И он разложил перед ним принесенные лохмотья.
Исай Фомич, который при входе в острог сробел до того, что даже глаза не смел поднять на эту толпу насмешливых, изуродованных и страшных лиц, плотно обступивших его кругом, и от робости еще не успел сказать слова, увидев заклад, вдруг встрепенулся и бойко начал перебирать пальцами лохмотья. Даже прикинул на свет. Все ждали, что он скажет.

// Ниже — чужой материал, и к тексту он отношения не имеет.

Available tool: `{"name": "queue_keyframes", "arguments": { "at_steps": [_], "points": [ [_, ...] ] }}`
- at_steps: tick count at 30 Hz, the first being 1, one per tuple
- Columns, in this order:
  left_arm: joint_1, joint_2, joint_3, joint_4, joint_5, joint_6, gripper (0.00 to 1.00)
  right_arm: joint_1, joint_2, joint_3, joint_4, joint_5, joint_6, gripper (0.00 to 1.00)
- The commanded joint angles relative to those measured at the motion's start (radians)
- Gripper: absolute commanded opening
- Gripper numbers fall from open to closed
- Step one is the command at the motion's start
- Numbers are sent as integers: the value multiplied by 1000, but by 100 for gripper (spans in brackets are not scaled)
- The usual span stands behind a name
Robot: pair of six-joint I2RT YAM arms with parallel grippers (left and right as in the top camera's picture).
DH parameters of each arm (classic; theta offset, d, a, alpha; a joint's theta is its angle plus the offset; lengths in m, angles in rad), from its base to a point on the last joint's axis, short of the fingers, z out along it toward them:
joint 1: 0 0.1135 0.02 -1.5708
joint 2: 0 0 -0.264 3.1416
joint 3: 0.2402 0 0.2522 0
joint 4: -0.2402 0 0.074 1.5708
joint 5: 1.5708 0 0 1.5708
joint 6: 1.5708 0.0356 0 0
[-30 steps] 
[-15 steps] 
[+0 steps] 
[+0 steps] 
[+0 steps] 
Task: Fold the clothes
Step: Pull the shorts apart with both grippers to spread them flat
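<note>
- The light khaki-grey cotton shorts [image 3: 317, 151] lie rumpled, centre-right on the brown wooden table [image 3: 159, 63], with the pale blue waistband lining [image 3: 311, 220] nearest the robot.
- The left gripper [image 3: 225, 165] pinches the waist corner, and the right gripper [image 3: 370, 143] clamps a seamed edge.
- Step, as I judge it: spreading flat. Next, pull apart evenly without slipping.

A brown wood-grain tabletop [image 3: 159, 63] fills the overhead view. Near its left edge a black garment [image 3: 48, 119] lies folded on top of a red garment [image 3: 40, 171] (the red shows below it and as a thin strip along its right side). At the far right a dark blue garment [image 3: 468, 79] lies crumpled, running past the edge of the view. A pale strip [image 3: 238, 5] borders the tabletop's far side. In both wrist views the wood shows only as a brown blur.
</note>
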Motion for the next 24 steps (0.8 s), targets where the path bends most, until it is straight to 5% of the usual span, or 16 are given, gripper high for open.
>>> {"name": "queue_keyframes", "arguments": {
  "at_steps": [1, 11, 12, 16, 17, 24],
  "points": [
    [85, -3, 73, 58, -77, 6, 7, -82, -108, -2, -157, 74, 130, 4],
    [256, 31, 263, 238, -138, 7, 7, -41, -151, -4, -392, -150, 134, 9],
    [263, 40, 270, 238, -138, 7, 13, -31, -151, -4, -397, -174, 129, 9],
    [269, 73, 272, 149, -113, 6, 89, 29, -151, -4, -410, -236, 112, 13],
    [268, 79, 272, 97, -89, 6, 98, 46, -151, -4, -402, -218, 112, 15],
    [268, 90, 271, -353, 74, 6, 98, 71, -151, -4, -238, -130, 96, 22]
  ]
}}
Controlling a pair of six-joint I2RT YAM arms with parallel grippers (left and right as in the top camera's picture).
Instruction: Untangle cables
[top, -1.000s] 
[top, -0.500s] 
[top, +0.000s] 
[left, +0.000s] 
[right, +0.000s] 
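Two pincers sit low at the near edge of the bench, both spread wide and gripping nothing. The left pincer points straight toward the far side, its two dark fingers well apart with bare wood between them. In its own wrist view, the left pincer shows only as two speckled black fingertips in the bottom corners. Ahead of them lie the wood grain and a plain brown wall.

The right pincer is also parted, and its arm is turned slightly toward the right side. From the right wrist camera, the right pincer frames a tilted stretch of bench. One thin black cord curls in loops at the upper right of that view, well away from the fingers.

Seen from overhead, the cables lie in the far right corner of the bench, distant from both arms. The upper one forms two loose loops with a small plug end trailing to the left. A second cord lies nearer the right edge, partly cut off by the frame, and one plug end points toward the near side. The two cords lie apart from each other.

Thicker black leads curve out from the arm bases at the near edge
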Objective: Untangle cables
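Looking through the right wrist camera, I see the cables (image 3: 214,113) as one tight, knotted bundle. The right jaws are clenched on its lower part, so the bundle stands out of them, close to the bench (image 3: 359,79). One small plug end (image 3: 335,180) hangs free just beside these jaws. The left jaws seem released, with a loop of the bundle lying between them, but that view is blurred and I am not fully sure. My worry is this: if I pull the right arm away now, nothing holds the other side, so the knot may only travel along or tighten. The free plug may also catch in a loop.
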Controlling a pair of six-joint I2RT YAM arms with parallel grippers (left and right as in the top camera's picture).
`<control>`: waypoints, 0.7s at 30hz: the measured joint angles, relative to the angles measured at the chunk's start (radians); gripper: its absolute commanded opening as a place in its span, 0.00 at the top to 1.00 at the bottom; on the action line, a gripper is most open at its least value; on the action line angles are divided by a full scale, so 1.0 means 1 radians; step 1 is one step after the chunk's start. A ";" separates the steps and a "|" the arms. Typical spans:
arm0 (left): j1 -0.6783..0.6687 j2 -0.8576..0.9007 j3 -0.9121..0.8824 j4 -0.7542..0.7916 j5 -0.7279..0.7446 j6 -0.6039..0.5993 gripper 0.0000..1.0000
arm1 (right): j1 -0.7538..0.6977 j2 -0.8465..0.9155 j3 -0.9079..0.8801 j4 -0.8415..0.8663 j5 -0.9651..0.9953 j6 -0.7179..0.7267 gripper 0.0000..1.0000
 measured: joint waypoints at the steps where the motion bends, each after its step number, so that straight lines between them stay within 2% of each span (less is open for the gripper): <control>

— Что ж, рубля-то серебром небось не дашь? А ведь стоило бы! — продолжал закладчик, подмигивая Исаю Фомичу.
— Рубля серебром нельзя, а семь копеек можно.
И вот первые слова, произнесенные Исаем Фомичем в остроге. Все так и покатились со смеху.
— Семь! Ну давай хоть семь; твое счастье! Смотри ж, береги заклад; головой мне за него отвечаешь.
— Проценту три копейки, будет десять копеек, — отрывисто и дрожащим голосом продолжал жидок, опуская руку в карман за деньгами и боязливо поглядывая на арестантов. Он и трусил-то ужасно, и дело-то ему хотелось обделать.
— В год, что ли, три копейки проценту?
— Нет, не в год, а в месяц.
— Тугонек же ты, жид. А как тебя величать?
— Исай Фомиць.
— Ну, Исай Фомич, далеко ты у нас пойдешь! Прощай.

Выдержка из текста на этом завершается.